The next time you get a craving for some delicious eggs, pull out your cast iron cookware.
If you are not cooking with cast iron, it’s time to give in to the revolution.
Cooking with cast iron a great way to avoid teflon and other non-stick coatings that can be harmful.
Let’s look at five tips that will make cooking eggs in cast iron your preferred method.
Other awesome cast iron guides!
Eggs are a food you should not cook in cast iron if your skillet is brand new.
If you happen to burn the bottom of the eggs you may end up stripping some of your seasoning trying to get it off.
Before you get started you will want to be sure you are using a well-seasoned pan.
Seasoning cast iron protects it by sealing layers of oil to it preventing rust and sticking food.
Most cast iron comes seasoned, but it doesn’t hurt to immediately clean it up and season it again after purchase.
If you are scrambling the eggs you can get away with having more in the pan.
However, frying eggs requires a little more attention as you are not constantly stirring them.
A 10-inch skillet should be sufficient for most, but don’t be afraid to break out the 12-inch for a bigger meal.
Not only should you use the proper size of cast iron skillet, but also the right size burner.
Make sure the burner will be able to heat the whole bottom of the pan.
This can seem like common sense, but sometimes we are just so hungry, or in a hurry, that we forget.
A crucial key to keep your oil from burning is to let the pan heat up before adding anything.
It is best to heat up the pan on medium to medium-high.
Avoiding higher temperatures altogether will greatly lower the risk of burning and creating sticking layers.
Cast iron can take a little longer to heat up, but it holds its heat longer too.
You can use cast iron on glass-top stoves, but gas burners will heat it a little better.
This is why we will later be turning the temperature way down after you add the eggs.
Some people don’t feel the need to add fat or oil to cast iron when cooking with it.
I say why not add some flavor and a little more non-stick power while you are at it.
You can use pretty much any cooking oil on cast iron.
However, a flavor neutral one with a higher smoke point is usually a better option.
A great example that fits this description is refined olive oil.
No more than 1 tablespoon is really necessary; especially if your pan is well seasoned.
You only want to let the oil sit for a few seconds before moving right on to the next step.
It is best to quickly add all the eggs you are going to cook soon after adding the fat.
Instead of cracking the eggs one at a time into the pan, try getting them all into a container.
If you are scrambling the eggs, or making an omelette, this is a natural way to stir in and mix spices.
This is something you could do while you are first waiting for the pan to heat up.
Having all the eggs in a container allows you to pour them in at the same time.
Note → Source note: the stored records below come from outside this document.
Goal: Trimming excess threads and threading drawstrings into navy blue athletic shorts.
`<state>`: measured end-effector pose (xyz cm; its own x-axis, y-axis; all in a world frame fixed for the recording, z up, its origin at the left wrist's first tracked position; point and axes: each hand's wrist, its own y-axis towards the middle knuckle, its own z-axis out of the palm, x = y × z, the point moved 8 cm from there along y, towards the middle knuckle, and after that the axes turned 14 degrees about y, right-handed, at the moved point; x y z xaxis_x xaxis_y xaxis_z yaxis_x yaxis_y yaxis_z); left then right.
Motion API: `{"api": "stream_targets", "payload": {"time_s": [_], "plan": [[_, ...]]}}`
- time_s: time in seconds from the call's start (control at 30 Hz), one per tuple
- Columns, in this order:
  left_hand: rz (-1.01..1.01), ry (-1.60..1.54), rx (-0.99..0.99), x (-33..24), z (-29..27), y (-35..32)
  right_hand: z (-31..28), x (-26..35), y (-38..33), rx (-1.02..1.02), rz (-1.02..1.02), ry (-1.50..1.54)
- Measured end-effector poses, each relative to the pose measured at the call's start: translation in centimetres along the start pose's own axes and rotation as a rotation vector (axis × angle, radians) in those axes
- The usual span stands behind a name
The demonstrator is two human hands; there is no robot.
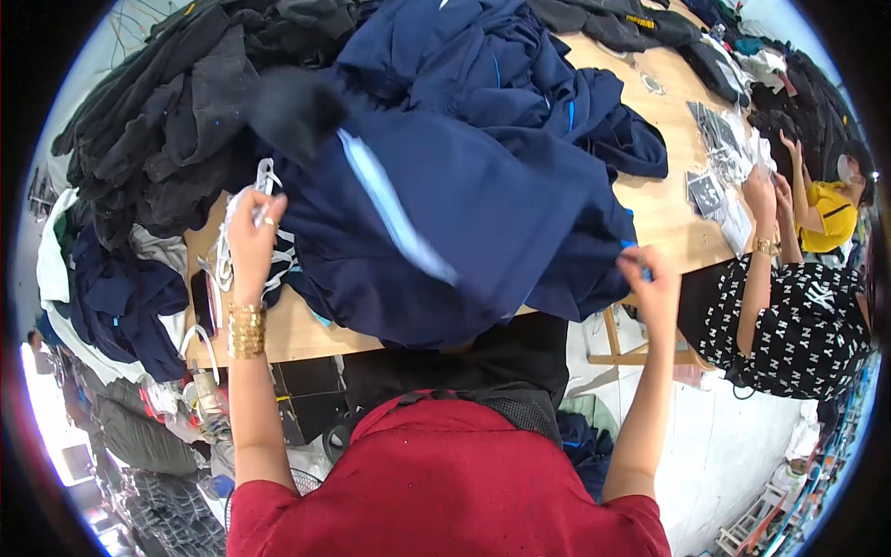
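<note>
A navy garment with a light-blue stripe spreads over the table in front of me, partly blurred by motion. A blurred black patch shows at its upper left. My left hand is closed beside the garment's left side, next to white straps; what its fingers hold is not clear. At the garment's right edge, my right hand is closed round a small blue thing, mostly hidden by the fingers.
Black garments are heaped at the left, more navy clothing behind. A phone lies near the left table edge. At right, co-workers' hands are by packets; dark clothes lie at the far side.
</note>
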<state>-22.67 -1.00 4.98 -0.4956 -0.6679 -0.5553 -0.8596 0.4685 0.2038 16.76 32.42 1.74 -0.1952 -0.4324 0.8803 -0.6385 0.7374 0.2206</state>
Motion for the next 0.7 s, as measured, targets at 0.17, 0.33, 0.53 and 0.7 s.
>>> {"api": "stream_targets", "payload": {"time_s": [0.17, 0.33, 0.53, 0.7], "plan": [[0.078, -0.121, 0.082, 3.6, 2.5, -2.3, 0.5, -1.9, -3.6, -0.051, 0.127, 0.014], [0.097, -0.046, -0.153, 0.4, 0.6, -3.6, -0.5, -0.1, -3.5, -0.143, 0.145, -0.06], [0.618, 0.134, 0.025, -10.2, 3.3, -8.7, 1.5, 1.1, -4.2, -0.102, 0.049, -0.027], [0.65, 0.026, 0.244, -12.1, 7.1, -11.7, 1.1, 0.7, -4.3, -0.336, 0.126, 0.048]]}}
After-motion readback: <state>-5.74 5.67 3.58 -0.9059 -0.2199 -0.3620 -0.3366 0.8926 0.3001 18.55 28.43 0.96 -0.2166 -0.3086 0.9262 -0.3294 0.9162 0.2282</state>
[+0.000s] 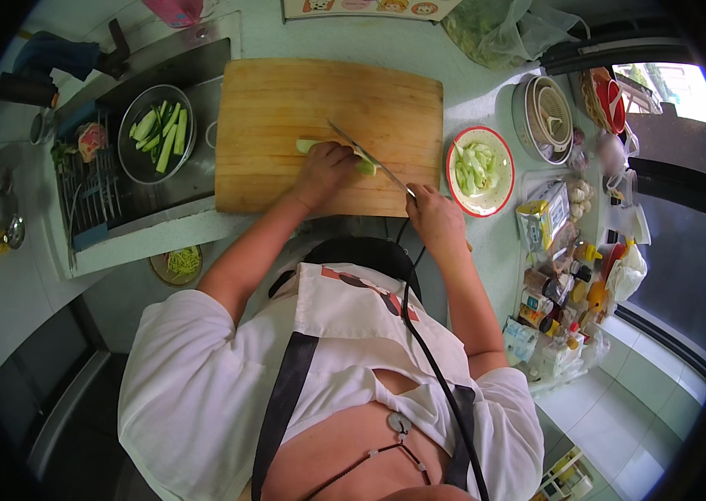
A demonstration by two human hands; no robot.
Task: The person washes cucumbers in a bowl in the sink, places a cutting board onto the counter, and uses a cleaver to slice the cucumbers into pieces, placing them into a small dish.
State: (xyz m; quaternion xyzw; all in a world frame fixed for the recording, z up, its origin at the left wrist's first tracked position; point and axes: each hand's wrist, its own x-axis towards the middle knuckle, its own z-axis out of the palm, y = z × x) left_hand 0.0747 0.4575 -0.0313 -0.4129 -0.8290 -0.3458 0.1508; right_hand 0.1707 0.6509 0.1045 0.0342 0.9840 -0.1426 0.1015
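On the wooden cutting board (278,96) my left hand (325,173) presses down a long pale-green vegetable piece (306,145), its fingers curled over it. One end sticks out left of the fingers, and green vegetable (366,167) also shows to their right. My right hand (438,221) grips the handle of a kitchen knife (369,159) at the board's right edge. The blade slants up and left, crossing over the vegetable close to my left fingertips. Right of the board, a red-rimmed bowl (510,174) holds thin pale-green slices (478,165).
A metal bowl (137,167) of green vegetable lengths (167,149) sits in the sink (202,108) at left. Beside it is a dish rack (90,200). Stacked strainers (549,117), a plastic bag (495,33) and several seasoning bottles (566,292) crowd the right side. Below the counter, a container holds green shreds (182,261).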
This is just a little precaution to avoid some parts cooking too much faster than others.
Don’t forget to turn the temperature way down after adding the eggs to the pan.
From here on out you are cooking the eggs like you normally would.
For fried eggs, wait for the white color to set in and for the edges to slightly curl before flipping.
If you are preparing them sunny side up, you will obviously skip the flipping part.
You can also cover the pan to help cook the top of the eggs faster if desired.
When cooking scrambled eggs, just give them around 20-30 seconds after they hit the pan before you start stirring.
Serving them before they brown and while they still look slightly wet is often preferred.
Eggs are tricky because that protein is so darn sticky; they can give you trouble even in non-stick coated cookware.
The benefits of cast iron are truly amazing and once you really get cooking with it, you'll wonder where it's been all your life.
While cooking eggs with it requires a well-seasoned pan, you will find it is great for easily cooking many other different foods.
You can also try cooking eggs in stainless steel if you don't have any cast iron but still want to avoid that questionably coated cookware.